Но хоть у нас и принято было докладывать чин по чину, по всем правилам воинского Устава, на сей раз слушать доклад Шелякина не хватало терпения:
- Что прибыли - вижу, что на вынужденной были - знаю, а теперь садитесь и рассказывайте по порядку. Тут всем интересно знать, как вам удалось одному четырех фрицев сбить и самому сухим из воды выйти.
Шелякин мотнул головой, усмехнулся.
- Да я их и не сбивал, товарищ старший лейтенант.
- А кто?
- Да они сами себя посбивали. А я только одного успел.
Шелякин сказал это так простодушно и комично, что все засмеялись.
- Честно говорю, - оправдывался Шелякин. - Мне и самому смешно, как получилось. Как отстал от своих, не заметил. Потом догнал, пристроился. А сзади откуда-то взялась еще шестерка "яков". Армейские, подумал я. Только что это сухопутные летчики за нами жмут? Им-то влево нужно забирать, на Джанкой. Еще раз оглянулся. А это вовсе и не "яки", а самые настоящие "мессеры". Я рванул вперед, хотел покачать крылом старшему лейтенанту, предупредить об опасности. Поравнялся с машиной Макиева, глядь, а на ней вместо звезд кресты. Признаться, мне сразу жарко стало. Чуть приотстал, начал соображать, как выбраться.
- Спикировал бы до земли, они бы и сообразить не успели, - подсказал кто-то.
Начали спорить. Не дослушав Шелякина, каждый высказывал ему свои советы, как он должен был поступить при создавшейся обстановке. Спор этот, конечно, был не бесполезен. Но пришлось все таки прервать.
- Будет вам. Пусть Шелякин доскажет, что же дальше было.
- По-честному, я снахальничал, - продолжал Шелякин. - Сначала-то, конечно, струхнул. А потом вижу, меня не трогают. Мой "ведущий", то есть немец, когда я с ним поравнялся, ноль внимания. И снять его было - пара пустяков. Но ведь ведущий группы - птица, небось, поважней. Я напустил на себя храбрости, выдвинулся вперед, дал короткую очередь по ведущему группы и снова на свое место. Ну, думаю, пропал! А немцы в сумерках не разобрались что ли, не на меня, а на свое начальство, по которому я стрелял, набросились и сбили… Хотел я спикировать за ним, за падающим, вроде бы добиваю, и улизнуть на бреющем, да со своим "ведомым" жаль было расставаться, не попрощавшись. Довернул машину влево, влепил по его мотору полную дозу, а сам в сторону. А он, подлец, моментально вспыхнул и провалился вниз. Знал бы, что собью с одной очереди, я бы за ним и наутек. Но тут мне на выручку поспешили фрицы задней шестерки. Они оказались неплохими стрелками - еще двух "мессершмиттов" сбили.
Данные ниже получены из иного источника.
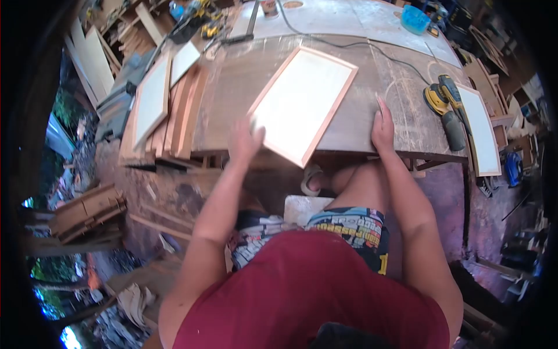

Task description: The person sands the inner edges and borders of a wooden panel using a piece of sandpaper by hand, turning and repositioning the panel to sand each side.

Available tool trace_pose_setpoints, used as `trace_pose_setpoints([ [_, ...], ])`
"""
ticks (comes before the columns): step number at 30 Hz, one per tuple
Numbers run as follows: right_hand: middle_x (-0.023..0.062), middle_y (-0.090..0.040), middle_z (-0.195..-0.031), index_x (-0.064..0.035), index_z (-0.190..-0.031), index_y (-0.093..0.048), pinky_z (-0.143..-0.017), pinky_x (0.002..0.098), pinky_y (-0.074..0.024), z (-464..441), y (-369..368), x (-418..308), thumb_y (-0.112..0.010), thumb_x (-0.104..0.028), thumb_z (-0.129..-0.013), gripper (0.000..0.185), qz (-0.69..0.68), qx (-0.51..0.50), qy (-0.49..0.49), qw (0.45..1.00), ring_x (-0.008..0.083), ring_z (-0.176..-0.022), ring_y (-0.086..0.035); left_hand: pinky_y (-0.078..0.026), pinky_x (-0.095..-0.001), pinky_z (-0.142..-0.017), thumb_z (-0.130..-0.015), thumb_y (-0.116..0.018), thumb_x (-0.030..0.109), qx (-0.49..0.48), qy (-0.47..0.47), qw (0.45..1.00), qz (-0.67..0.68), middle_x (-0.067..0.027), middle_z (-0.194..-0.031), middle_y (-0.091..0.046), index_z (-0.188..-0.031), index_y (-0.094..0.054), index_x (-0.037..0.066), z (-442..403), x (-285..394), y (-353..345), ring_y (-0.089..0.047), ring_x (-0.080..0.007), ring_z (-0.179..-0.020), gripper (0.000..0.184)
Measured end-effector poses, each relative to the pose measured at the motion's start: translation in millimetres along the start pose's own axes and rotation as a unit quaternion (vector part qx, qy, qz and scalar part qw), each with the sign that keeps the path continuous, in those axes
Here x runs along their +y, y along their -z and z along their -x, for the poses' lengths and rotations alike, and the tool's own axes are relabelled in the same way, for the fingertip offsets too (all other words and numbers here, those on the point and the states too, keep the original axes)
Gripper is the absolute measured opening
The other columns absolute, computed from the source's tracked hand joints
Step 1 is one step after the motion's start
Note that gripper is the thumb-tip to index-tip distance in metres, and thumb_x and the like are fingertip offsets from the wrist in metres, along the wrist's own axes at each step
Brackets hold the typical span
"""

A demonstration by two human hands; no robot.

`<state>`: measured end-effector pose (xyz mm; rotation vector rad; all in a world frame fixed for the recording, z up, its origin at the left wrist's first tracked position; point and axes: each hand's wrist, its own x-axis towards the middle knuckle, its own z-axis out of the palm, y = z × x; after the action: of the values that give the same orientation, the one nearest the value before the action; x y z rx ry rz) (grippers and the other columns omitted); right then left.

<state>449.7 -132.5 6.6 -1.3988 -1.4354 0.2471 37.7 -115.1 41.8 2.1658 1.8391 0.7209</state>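
A white rectangular panel with a light wood frame [305,99] lies aslant over the workbench, its near corner reaching past the front edge. At its left side, my left hand [246,139] grips the frame, somewhat blurred, with the thumb over the face and the other fingers mostly hidden. To the right of the panel, my right hand [382,127] is apart from it, held edge-on near the bench front. Its fingers are stretched out and nothing is in them.
A yellow and black sander [443,102] sits at the right, beside another framed panel [479,131]. More framed panels [152,104] rest on wood boards [189,110] at the left. A power cord [343,44] crosses the workbench [224,87]; a blue bowl [414,20] stands far back.
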Motion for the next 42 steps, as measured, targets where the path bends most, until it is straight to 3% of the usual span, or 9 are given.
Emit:
trace_pose_setpoints([
  [6,0.0183,-0.061,-0.133,-0.0057,-0.132,-0.060,-0.112,0.0408,-0.0394,19,-22,-98,-0.048,0.006,-0.089,0.046,-0.034,-0.321,0.114,0.939,0.0354,-0.129,-0.053,-0.027,-0.0533,-0.117,-0.090,-0.068,0.034,0.038,-0.036,0.998,0.021,-0.0193,-0.146,-0.051,-0.143,-0.051,0.014,-39,-37,-35,-0.041,-0.0391,-0.139,0.059],
  [9,0.0175,-0.063,-0.128,-0.0050,-0.126,-0.063,-0.108,0.0410,-0.0441,23,-38,-120,-0.049,0.007,-0.087,0.043,-0.044,-0.356,0.153,0.921,0.0352,-0.125,-0.055,-0.026,-0.0533,-0.117,-0.094,-0.062,0.026,0.048,-0.032,0.998,0.040,-0.0160,-0.144,-0.053,-0.139,-0.056,0.015,-47,-37,-37,-0.044,-0.0372,-0.137,0.047],
  [17,0.0162,-0.063,-0.129,-0.0072,-0.128,-0.061,-0.107,0.0421,-0.0453,33,-51,-117,-0.051,0.007,-0.086,0.045,-0.026,-0.359,0.100,0.928,0.0348,-0.126,-0.055,-0.040,-0.0455,-0.107,-0.088,-0.056,0.005,0.093,-0.009,0.977,0.192,-0.0135,-0.118,-0.069,-0.118,-0.069,0.009,-43,-53,-33,-0.058,-0.0336,-0.118,0.033],
  [21,0.0153,-0.062,-0.130,-0.0085,-0.129,-0.060,-0.108,0.0419,-0.0452,39,-50,-108,-0.052,0.006,-0.085,0.048,-0.018,-0.350,0.119,0.929,0.0344,-0.127,-0.055,-0.040,-0.0459,-0.106,-0.088,-0.056,0.005,0.073,-0.032,0.989,0.123,-0.0144,-0.119,-0.068,-0.115,-0.070,0.008,-11,-51,-13,-0.058,-0.0342,-0.117,0.031],
  [26,0.0159,-0.062,-0.131,-0.0088,-0.131,-0.060,-0.107,0.0415,-0.0456,31,-43,-96,-0.053,0.003,-0.087,0.046,-0.002,-0.341,0.113,0.933,0.0347,-0.127,-0.055,-0.037,-0.0451,-0.111,-0.080,-0.073,0.014,0.004,-0.116,0.989,0.094,-0.0204,-0.133,-0.061,-0.110,-0.070,0.007,30,-47,6,-0.053,-0.0373,-0.128,0.030],
  [31,0.0179,-0.062,-0.130,-0.0084,-0.131,-0.061,-0.106,0.0408,-0.0463,22,-39,-120,-0.053,-0.003,-0.093,0.039,-0.033,-0.363,-0.001,0.931,0.0362,-0.124,-0.056,-0.035,-0.0450,-0.114,-0.073,-0.083,0.015,-0.052,-0.097,0.985,0.134,-0.0215,-0.141,-0.055,-0.098,-0.067,0.005,44,-58,10,-0.045,-0.0373,-0.138,0.031],
  [35,0.0179,-0.059,-0.135,-0.0073,-0.130,-0.061,-0.108,0.0411,-0.0448,32,-57,-133,-0.052,0.002,-0.088,0.044,-0.009,-0.408,0.127,0.904,0.0348,-0.127,-0.055,-0.036,-0.0459,-0.112,-0.072,-0.085,0.022,-0.016,-0.138,0.980,0.142,-0.0209,-0.136,-0.058,-0.092,-0.064,0.005,34,-28,2,-0.047,-0.0372,-0.135,0.034],
  [39,0.0177,-0.058,-0.136,-0.0084,-0.130,-0.061,-0.111,0.0421,-0.0417,28,-74,-130,-0.053,0.003,-0.085,0.047,0.010,-0.457,0.146,0.877,0.0352,-0.130,-0.052,-0.036,-0.0469,-0.112,-0.081,-0.078,0.024,-0.022,-0.077,0.978,0.194,-0.0187,-0.132,-0.060,-0.098,-0.064,0.006,2,-33,-19,-0.050,-0.0375,-0.131,0.028],
  [42,0.0177,-0.059,-0.136,-0.0104,-0.132,-0.061,-0.113,0.0428,-0.0402,25,-79,-128,-0.055,0.000,-0.088,0.046,-0.003,-0.478,0.165,0.863,0.0359,-0.131,-0.051,-0.028,-0.0482,-0.117,-0.090,-0.068,0.032,-0.035,-0.078,0.976,0.201,-0.0189,-0.145,-0.052,-0.124,-0.063,0.013,-35,-41,-22,-0.042,-0.0369,-0.140,0.039],
])
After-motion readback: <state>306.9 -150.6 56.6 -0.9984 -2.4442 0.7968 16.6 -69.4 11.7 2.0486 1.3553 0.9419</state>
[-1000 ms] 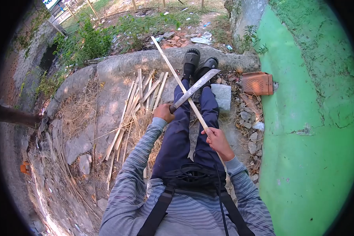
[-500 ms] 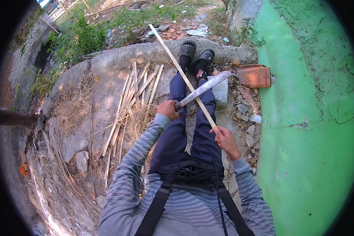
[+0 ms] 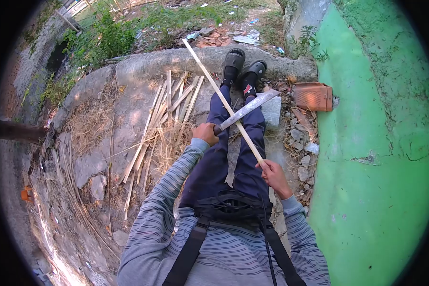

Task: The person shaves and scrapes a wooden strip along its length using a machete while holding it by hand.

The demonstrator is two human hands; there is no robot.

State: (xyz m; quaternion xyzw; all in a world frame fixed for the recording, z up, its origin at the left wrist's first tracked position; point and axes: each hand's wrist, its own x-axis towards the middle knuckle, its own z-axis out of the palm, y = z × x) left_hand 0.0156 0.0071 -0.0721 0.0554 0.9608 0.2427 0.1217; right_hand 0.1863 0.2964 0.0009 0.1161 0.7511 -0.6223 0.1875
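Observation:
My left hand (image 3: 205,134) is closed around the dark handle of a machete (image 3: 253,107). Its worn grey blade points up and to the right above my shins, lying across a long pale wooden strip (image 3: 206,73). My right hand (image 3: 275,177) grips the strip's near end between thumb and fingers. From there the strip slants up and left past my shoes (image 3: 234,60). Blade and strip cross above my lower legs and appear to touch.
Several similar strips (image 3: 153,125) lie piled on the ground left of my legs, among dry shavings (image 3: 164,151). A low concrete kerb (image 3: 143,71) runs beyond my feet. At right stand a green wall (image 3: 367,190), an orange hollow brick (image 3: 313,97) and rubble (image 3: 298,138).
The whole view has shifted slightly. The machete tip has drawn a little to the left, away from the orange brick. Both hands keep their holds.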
К одному из них записался в сопровождающие. Так и ушел. А на вынужденную сел - побоялся в темноте машину разбить.
- Вот это да!
- Такого еще не бывало.
- Сколько ему записать, товарищ командир? - спросил адъютант. - Все четыре или один?
В самом деле, сколько же этому храбрецу следует записать? Ведь, по совести, - один, сбитый им лично, противник. А по существу за храбрость, за находчивость, ему надо отдать четверых.
- Правильно. Все четыре его, - раздавались голоса.
- Мне подачки фашистов не нужны, - возразил Шелякин. - Один мой, его и пишите.